Sebuah fanfiction yang di remake dari novel straight terjemahan karya BEVERLY BARTON dengan judul yang sama, THE DYING GAME.
Disclaimer : Ide cerita dan sebagian besar plot diambil dari novel aslinya. Terdapat penambahan dan pengurangan seperlunya dari saya dengan gaya penulisan saya sendiri yang saya sesuaikan. Juga perubahan menjadi versi yaoi.
.
Prolog.
Min Young berusaha untuk selalu menuruti apa perkataan Kyuhyun. Mengingat suaminya itu memiliki satu sifat yang baru ia ketahui setelah mereka resmi menikah, tidak mau dibantah. Tapi kali ini tidak. Kyuhyun tidak suka ia memperlihatkan rumah-rumah pada malam hari. Tapi pekerjaan barunya sebagai makelar rumah mengharuskannya berlaku demikian. Kliennya kali ini, yang mengaku bernama Shim Changmin mengatakan kalau dirinya dan istrinya sangat sibuk. Jadi acara melihat-lihat rumah baru terpaksa ia masukan pada malam hari di jadwal hariannya.
Sinar yang sangat terang membutakannya. Ia mengangkat tangannya menghalau sinar berlebih yang merasuk memenuhi indera penglihatan. Ia berharap orang itu mau mematikan sorot lampu mobilnya. Dan itu terkabul.

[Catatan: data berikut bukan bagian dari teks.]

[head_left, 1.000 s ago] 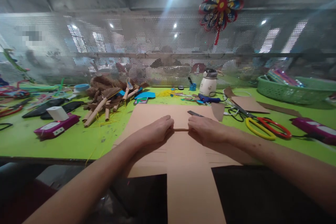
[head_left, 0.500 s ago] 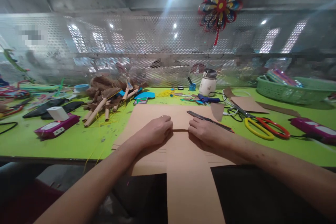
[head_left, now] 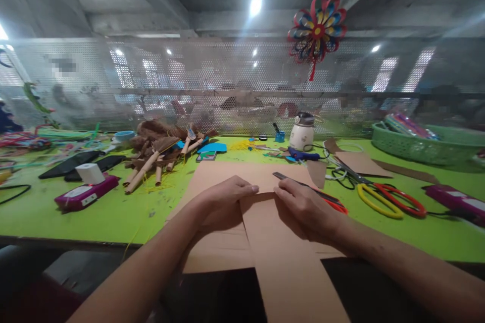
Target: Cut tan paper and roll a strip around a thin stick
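Observation:
A long strip of tan kraft paper (head_left: 290,257) runs from between my hands down over the table's front edge. Its far end is pinched on both sides. My left hand (head_left: 227,197) grips the left corner, thumb on top and fingers hidden underneath. On the right corner, my right hand (head_left: 303,207) holds the paper between thumb and curled fingers. Beneath the strip lie larger tan paper sheets (head_left: 212,174). Red-handled scissors (head_left: 335,204) lie partly behind my right hand, their dark blade pointing to the upper left.
Larger scissors with yellow and red handles (head_left: 390,201) lie to the right, before a green basket (head_left: 417,144). A blue glue gun (head_left: 303,155) and a white bottle (head_left: 302,133) stand behind. Rolled paper tubes (head_left: 142,171) and a purple power strip (head_left: 87,193) are left.
The strip's far end has lifted and tilted, and its near end has swung right. My left thumb now lies along the top of the edge. The camera view has tipped upward slightly.

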Motion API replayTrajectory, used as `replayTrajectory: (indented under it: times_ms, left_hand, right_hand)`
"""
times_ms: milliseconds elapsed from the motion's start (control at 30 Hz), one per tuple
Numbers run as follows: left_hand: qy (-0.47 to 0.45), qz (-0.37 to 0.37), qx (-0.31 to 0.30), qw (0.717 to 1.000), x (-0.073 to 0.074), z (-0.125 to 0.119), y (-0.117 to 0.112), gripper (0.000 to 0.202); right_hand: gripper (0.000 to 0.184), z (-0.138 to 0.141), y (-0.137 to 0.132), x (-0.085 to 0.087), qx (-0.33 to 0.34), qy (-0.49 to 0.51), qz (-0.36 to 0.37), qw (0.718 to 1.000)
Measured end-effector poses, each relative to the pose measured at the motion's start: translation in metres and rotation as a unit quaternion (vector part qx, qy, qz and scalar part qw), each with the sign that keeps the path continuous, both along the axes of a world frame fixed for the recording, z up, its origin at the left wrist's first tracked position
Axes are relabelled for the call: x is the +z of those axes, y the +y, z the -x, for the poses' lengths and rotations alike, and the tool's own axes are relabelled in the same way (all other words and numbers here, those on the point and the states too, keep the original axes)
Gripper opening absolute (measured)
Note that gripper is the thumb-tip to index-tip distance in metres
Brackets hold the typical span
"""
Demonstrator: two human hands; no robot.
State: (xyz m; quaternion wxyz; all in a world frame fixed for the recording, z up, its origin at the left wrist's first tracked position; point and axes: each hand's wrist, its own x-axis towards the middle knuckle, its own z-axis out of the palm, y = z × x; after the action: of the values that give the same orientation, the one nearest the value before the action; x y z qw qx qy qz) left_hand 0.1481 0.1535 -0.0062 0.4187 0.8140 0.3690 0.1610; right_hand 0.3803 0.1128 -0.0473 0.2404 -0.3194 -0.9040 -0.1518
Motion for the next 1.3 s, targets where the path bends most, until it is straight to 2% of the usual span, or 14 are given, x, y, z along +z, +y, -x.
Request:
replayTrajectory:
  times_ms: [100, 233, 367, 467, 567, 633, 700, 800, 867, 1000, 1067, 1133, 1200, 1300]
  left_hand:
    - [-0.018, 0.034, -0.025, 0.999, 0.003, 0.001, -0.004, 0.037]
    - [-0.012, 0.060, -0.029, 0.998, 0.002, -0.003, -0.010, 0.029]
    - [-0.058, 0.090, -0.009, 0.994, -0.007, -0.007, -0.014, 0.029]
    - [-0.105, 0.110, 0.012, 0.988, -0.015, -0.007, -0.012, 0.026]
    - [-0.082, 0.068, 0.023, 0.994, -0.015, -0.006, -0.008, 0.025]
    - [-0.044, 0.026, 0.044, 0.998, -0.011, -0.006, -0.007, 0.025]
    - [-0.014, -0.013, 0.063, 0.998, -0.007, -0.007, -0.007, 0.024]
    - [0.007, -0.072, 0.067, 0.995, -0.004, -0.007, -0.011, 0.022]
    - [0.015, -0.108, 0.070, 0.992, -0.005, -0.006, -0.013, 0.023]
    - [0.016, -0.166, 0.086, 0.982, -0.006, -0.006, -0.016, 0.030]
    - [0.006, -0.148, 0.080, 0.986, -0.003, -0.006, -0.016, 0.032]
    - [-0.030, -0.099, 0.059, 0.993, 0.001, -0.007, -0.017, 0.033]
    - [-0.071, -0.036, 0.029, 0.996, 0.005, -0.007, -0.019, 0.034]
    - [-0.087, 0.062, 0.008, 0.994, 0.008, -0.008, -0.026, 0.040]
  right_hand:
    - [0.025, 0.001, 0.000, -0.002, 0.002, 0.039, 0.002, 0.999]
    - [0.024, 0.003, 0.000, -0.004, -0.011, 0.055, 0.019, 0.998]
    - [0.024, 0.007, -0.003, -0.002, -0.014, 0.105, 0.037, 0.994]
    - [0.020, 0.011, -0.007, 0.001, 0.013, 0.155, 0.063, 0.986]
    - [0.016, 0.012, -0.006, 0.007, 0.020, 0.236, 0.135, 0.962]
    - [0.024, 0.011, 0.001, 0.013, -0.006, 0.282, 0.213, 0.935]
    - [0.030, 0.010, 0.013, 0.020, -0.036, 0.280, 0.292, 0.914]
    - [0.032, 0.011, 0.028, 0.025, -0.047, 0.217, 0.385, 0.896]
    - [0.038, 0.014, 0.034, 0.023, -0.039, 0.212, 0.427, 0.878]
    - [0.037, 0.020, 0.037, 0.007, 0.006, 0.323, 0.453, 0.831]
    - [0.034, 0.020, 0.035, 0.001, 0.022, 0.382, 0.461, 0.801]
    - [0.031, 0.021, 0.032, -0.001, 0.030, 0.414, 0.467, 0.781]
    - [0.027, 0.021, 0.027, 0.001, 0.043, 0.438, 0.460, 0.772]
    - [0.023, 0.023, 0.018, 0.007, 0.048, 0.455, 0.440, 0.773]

Setelah memastikan telah memakirkan mobilnya dengan benar, Min Young turun dan berjalan ke arah mobil hitam di trotoar seberang. Lalu mengetuk kaca mobil itu dua kali. Saat sang pengemudi menurunkan kaca, hal yang Min Young dapati pertamakali adalah senyum hangat dari seorang lelaki. Mau tak mau ia juga membalas senyuman itu, karena senyum itu menular padanya.
"Selamat malam, Nyonya Cho." Sapa lelaki yang Min Young ketahui bernama Shim Changmin. Marganya berganti dari Han menjadi Cho setelah ia menikah dengan Cho Kyuhyun tiga bulan yang lalu. Seorang pemuda tampan yang mapan. Dan yang terpenting, sangat mencintainya,
"Selamat malam, Tuan Shim." Min Young membalas sopan ucapan tersebut. Dari pembicaraan mereka di telepon, dan sekarang ia sudah melihat sendiri senyuman Shim Changmin, ia menduga bahwa lelaki didepannya ini adalah tipe lelaki yang fleksibel, tidak seperti suaminya yang sangat kaku. Meski Shim Changmin memakai topi di malam hari, ia masih dapat mengintip wajah lelaki itu. Tulang rahangnya menonjol tegas, meski bukan definisi yang buruk. Tapi satu yang paling dominan, senyumannya benar-benar menawan.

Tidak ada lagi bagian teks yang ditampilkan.